> _TASK INSTRUCTIONS_
Your task is to copy all of the data exactly.

Content starts

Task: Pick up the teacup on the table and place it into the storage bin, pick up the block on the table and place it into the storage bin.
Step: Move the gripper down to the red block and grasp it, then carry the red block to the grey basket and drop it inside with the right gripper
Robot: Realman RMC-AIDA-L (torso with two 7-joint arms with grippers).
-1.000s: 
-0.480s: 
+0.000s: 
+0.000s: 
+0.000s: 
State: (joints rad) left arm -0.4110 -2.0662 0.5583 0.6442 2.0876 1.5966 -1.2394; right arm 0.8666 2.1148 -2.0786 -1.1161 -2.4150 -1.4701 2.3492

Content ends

> _EXERCISE SOLUTION_
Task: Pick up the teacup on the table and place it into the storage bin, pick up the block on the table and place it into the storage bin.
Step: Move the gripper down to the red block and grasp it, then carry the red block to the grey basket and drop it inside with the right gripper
Robot: Realman RMC-AIDA-L (torso with two 7-joint arms with grippers).
-1.000s: 
-0.480s: 
+0.000s: 
+0.000s: 
+0.000s: 
State: (joints rad) left arm -0.4110 -2.0662 0.5583 0.6442 2.0876 1.5966 -1.2394; right arm 0.8666 2.1148 -2.0786 -1.1161 -2.4150 -1.4701 2.3492

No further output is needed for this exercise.